* [PROMPT] Compute how many lines in the entries below include the string "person". Only the number is wanted.

######

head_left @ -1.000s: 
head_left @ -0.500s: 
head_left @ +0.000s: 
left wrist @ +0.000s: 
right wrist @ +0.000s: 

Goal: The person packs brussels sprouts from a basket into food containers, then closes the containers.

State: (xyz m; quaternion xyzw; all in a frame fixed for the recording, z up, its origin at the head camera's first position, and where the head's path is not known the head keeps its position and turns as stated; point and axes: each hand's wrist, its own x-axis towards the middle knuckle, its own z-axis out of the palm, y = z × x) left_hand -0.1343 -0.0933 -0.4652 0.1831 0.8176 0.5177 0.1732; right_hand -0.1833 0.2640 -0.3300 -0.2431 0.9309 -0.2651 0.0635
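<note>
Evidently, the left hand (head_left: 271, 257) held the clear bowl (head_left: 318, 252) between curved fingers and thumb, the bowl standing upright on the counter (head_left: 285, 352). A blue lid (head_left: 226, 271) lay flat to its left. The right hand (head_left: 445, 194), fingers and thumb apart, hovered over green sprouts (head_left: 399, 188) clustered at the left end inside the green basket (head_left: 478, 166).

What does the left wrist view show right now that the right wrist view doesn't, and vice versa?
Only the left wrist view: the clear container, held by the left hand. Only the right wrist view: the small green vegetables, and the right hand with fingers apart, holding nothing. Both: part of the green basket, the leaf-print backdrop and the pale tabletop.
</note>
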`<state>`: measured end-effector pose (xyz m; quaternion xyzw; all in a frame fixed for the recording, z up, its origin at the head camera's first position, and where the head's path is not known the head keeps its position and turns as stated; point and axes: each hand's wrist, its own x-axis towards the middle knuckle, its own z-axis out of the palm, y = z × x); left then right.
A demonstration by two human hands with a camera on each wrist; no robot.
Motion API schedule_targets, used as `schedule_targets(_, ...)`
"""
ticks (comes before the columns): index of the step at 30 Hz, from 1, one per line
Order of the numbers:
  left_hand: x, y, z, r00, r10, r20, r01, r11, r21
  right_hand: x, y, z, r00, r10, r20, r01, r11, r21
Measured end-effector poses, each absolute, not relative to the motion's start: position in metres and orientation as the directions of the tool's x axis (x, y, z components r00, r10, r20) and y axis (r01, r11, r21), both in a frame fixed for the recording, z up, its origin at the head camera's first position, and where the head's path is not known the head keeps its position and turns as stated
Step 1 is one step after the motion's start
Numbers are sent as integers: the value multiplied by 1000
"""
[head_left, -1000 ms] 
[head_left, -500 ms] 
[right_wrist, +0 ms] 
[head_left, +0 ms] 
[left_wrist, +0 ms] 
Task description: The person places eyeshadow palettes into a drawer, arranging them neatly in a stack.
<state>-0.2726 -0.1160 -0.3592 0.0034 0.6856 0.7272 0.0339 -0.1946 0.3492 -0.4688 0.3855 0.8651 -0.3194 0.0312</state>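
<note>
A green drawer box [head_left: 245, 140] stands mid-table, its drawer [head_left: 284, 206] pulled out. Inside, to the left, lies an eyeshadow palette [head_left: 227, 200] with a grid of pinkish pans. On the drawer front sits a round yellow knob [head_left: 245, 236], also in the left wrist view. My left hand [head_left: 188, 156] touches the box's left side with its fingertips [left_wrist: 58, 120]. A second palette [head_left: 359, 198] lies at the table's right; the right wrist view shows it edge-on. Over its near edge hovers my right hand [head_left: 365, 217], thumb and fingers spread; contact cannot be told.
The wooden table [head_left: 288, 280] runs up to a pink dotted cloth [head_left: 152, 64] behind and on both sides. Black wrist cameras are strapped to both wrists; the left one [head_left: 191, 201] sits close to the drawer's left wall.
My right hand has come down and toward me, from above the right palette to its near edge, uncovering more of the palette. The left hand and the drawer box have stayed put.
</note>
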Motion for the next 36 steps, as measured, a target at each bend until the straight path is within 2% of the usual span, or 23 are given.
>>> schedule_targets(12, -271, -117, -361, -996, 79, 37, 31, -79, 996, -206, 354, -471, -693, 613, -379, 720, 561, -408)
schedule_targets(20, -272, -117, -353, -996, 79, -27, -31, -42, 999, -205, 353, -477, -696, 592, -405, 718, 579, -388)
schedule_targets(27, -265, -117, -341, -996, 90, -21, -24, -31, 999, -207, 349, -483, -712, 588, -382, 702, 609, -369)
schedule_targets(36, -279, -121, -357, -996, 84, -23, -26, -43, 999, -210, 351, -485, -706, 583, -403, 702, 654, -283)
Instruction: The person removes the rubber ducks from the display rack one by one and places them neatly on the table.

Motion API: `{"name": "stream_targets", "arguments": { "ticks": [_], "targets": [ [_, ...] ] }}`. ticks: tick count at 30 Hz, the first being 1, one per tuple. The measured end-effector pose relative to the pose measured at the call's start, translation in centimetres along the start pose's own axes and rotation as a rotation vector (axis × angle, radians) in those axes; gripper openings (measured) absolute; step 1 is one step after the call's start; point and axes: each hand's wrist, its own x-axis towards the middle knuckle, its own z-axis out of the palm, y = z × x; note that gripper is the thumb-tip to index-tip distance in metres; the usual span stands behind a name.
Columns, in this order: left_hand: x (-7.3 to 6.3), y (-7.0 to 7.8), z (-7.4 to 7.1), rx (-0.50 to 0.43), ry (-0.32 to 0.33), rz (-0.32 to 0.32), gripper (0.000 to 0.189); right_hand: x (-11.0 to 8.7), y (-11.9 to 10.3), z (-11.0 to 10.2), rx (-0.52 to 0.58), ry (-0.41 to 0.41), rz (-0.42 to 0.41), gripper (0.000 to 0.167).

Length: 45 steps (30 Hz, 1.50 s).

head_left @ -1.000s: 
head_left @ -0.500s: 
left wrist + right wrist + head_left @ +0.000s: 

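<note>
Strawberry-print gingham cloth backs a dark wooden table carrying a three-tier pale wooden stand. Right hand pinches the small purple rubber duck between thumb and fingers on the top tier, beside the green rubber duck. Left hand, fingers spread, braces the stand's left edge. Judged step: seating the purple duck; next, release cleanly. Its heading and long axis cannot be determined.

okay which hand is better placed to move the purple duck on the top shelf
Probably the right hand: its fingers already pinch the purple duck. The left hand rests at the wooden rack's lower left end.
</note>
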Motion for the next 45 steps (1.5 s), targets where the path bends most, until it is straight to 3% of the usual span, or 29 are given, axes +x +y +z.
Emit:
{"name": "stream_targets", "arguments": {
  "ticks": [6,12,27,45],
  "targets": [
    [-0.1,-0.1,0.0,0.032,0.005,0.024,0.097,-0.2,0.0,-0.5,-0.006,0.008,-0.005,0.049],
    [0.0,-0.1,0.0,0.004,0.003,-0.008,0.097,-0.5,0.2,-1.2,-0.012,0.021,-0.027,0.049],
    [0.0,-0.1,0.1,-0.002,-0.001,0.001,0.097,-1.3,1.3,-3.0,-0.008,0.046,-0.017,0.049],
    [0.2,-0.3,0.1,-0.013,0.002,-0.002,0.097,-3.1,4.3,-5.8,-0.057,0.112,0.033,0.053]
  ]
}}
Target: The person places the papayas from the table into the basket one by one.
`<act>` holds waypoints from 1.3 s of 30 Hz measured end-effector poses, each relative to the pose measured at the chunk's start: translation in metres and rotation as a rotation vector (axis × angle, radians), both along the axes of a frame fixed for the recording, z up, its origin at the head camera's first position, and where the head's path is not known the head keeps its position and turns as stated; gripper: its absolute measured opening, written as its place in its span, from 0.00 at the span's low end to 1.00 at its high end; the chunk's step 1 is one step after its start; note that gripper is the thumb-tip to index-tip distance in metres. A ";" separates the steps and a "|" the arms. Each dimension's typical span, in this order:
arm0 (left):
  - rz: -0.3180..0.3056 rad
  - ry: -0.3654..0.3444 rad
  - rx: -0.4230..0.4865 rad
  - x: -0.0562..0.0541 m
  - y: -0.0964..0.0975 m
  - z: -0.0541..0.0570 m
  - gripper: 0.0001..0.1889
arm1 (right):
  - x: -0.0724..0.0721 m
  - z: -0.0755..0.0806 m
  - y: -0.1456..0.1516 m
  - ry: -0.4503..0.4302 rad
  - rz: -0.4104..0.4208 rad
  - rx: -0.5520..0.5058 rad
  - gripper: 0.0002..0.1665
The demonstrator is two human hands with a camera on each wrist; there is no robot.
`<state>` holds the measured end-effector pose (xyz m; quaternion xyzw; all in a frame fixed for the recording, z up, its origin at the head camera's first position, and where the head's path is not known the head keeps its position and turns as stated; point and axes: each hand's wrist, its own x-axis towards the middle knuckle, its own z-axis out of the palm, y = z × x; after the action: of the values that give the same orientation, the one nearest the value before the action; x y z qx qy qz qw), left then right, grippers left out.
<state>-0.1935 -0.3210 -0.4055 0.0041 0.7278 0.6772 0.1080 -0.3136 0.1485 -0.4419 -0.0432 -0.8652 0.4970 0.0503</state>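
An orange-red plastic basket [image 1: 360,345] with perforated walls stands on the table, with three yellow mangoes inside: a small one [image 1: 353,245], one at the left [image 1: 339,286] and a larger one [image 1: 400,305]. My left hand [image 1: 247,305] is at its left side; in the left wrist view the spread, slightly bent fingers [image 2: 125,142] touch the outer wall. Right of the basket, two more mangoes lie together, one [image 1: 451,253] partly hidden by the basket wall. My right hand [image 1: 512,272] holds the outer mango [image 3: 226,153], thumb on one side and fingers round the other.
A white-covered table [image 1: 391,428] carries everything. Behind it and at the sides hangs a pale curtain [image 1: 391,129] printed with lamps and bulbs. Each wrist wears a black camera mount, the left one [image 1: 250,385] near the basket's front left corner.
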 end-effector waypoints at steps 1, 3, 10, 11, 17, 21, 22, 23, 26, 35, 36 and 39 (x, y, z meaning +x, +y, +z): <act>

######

* [WORKED SOLUTION] 4